**Your instructions**.
Where in the material does the word "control" appear? Copy each line that has it.

**Input for this task**.
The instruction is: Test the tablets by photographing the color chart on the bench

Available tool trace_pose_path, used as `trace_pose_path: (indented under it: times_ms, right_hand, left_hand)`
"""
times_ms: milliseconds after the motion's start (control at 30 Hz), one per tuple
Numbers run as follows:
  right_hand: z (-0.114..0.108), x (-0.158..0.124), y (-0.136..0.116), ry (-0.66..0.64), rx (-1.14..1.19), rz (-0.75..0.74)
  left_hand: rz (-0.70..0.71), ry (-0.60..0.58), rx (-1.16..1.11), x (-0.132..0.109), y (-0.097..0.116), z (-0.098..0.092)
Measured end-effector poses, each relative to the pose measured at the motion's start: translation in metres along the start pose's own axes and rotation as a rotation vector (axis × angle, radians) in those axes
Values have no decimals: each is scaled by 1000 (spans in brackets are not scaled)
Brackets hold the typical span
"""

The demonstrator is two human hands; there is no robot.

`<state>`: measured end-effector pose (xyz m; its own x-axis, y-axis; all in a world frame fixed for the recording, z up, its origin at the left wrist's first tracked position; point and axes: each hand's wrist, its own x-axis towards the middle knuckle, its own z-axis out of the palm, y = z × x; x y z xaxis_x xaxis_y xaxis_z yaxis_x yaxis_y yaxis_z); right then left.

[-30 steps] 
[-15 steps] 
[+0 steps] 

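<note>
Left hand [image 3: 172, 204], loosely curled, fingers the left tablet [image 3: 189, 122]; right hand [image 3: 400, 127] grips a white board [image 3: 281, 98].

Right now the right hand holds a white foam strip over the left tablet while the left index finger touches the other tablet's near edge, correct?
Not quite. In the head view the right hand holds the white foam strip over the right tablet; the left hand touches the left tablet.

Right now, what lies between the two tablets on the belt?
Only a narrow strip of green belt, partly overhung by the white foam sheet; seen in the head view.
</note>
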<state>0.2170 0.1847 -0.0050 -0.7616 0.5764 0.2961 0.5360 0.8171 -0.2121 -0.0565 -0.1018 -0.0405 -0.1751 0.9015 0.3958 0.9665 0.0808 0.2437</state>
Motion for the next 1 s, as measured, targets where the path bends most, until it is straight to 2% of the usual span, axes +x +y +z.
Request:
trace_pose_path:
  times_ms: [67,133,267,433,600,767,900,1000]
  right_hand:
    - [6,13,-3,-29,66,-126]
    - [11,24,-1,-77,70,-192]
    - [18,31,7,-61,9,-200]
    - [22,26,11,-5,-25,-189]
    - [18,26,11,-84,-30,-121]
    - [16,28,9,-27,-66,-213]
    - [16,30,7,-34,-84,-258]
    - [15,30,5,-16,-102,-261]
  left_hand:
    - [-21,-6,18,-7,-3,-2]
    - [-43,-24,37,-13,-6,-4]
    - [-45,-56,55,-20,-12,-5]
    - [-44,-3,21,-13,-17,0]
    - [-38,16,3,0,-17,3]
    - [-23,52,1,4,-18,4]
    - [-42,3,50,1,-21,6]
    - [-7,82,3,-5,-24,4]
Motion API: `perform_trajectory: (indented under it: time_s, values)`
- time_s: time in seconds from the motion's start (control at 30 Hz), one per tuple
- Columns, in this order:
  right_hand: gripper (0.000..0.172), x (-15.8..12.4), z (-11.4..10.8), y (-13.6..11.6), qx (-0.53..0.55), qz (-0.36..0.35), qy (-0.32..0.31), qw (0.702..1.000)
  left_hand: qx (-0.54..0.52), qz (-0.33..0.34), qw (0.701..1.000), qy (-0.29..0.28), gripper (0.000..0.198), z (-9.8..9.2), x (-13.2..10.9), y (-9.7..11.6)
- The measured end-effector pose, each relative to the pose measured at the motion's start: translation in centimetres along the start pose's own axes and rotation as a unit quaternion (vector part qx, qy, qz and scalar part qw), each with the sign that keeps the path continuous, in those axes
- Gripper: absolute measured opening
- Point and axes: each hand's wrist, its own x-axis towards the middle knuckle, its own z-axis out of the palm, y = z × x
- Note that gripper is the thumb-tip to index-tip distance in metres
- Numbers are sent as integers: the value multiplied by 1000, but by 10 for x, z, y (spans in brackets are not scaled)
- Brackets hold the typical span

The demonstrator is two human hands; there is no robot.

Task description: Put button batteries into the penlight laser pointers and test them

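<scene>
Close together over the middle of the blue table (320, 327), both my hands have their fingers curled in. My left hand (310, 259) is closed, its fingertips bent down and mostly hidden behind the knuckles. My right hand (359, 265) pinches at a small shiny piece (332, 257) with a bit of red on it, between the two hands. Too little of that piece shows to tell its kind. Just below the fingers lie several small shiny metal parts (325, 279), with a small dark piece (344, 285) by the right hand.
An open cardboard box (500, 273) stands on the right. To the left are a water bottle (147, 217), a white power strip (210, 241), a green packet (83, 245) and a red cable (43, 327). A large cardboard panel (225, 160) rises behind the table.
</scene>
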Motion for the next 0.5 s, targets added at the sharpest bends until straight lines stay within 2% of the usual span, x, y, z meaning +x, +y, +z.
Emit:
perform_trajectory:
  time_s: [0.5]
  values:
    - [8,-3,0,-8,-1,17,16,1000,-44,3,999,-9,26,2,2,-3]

**Problem solution**.
times_ms: milliseconds after the motion's start (control at 30 Hz), one per tuple
- time_s: time in seconds from the motion's start (control at 30 Hz), one per tuple

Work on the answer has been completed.